Lonny will tell you that people from the bayou call this lagniappe. I call it being 14 years old again. Thanks Rays, it’s going to look great in my office. 

New Faces in Several Places

August brings the start of the academic year and with it a lot of new faces.  Most of those new faces are students, but August is also a time when new faculty show up on our door.

This fall, ten new tenure track faculty will start at the College. The Dixon School welcomes two assistant professors: Elizabeth Poziemski and Joseph Johnson. Professor Harry Paarsch, who is leading our Big Data effort, as well as Assistant Professor Sami Alpanda join Economics. Finance has a whole bunch of new people: Ajai Singh, who will serve as Department Chair as well as the Sun Trust Chair, David Harrison who holds the Dr. Phillips Chair in Real Estate, and three new assistant professors: Yan Lu, Xiaodi Zhang and John Min Oh. Management welcomes James Combs, who holds an endowed position in American Private Enterprise.

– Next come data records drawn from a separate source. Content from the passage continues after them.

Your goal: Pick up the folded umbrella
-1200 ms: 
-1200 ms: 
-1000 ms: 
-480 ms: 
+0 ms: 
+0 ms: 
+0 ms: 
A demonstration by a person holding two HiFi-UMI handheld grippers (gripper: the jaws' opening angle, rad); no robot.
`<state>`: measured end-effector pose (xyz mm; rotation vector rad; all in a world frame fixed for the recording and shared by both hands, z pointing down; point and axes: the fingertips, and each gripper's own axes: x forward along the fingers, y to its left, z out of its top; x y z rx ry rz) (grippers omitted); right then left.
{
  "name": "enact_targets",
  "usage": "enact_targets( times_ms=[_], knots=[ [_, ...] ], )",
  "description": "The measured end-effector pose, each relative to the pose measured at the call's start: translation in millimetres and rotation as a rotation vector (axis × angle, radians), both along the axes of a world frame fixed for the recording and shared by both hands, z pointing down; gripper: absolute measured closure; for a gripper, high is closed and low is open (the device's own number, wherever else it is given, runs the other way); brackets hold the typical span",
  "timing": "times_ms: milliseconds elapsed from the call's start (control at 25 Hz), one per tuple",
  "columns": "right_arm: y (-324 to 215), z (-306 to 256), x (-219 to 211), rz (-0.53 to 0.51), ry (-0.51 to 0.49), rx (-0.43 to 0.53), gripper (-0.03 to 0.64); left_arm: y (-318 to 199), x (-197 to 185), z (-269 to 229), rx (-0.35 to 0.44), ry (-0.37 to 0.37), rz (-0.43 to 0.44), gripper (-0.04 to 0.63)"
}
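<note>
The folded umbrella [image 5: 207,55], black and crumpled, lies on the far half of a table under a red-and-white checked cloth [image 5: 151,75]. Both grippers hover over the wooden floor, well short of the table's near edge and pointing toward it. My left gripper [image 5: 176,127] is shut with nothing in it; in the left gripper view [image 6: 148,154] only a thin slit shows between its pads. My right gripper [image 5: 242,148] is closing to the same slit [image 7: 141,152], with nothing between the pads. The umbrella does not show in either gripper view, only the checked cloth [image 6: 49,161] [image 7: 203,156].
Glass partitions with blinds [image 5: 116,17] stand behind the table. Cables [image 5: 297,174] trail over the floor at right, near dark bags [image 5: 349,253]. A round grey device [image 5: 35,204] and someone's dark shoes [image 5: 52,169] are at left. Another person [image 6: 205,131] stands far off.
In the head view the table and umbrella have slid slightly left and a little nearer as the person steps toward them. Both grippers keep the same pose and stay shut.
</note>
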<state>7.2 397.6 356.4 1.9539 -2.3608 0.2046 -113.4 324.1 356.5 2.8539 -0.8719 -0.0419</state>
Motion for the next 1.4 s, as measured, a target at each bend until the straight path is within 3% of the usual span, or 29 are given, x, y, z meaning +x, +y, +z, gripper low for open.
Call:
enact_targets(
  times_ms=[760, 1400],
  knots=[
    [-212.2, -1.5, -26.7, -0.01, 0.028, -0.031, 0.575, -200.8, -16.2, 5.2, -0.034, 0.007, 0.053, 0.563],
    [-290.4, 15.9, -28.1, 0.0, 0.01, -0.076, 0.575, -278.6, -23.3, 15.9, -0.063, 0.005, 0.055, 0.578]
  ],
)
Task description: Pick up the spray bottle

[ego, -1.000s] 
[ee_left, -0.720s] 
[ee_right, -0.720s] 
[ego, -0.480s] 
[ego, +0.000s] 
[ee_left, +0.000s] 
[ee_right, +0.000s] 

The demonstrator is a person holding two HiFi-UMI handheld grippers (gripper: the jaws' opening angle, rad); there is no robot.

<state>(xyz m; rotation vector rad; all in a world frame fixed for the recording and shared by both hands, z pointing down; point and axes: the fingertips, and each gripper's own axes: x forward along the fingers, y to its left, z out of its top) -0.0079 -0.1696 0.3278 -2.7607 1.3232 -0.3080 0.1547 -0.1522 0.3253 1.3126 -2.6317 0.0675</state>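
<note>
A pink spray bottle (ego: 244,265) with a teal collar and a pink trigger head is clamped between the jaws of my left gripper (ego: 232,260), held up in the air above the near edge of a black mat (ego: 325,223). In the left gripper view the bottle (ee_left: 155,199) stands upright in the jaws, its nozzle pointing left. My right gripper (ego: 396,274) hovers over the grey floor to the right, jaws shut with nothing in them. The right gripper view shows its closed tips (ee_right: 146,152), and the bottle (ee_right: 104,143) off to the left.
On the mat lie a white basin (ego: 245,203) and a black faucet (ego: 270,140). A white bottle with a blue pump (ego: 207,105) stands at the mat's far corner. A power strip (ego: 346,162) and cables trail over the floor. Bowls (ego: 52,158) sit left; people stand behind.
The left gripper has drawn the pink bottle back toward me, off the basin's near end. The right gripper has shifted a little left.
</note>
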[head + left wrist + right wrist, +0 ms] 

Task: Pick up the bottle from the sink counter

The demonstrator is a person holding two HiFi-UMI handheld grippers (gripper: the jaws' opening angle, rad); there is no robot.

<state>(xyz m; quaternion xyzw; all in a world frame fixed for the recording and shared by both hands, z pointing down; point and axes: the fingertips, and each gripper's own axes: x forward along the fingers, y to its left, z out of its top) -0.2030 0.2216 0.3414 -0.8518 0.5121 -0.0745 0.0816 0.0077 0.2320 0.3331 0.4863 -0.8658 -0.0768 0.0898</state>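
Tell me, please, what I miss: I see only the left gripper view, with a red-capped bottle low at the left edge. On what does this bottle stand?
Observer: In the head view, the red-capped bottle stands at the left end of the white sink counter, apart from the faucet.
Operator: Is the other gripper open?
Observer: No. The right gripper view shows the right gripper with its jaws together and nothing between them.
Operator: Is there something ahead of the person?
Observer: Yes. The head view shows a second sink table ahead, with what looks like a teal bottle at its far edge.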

And just in case you missed it, two assistant professors joined the Management Department in the Spring of 2015: Steve Whiting and Tang Wang.

We are also adding four new lecturers: Peter Resch and Ian Cherry in Finance; James Keebler in Marketing; and Michael Pape in Management who will serve as an Entrepreneur in Residence.

We thank the donors who helped make these hires possible and look forward to the energy and ideas these new colleagues bring to the College. I know the students will benefit greatly from their presence.

If all these fresh faces aren’t enough, we plan to add ten more new faculty for next year.  So students, get to know these new people now so that you’ll have time to meet even more new faculty in the fall of 2016. They are the folks who are going to make your UCF experience great.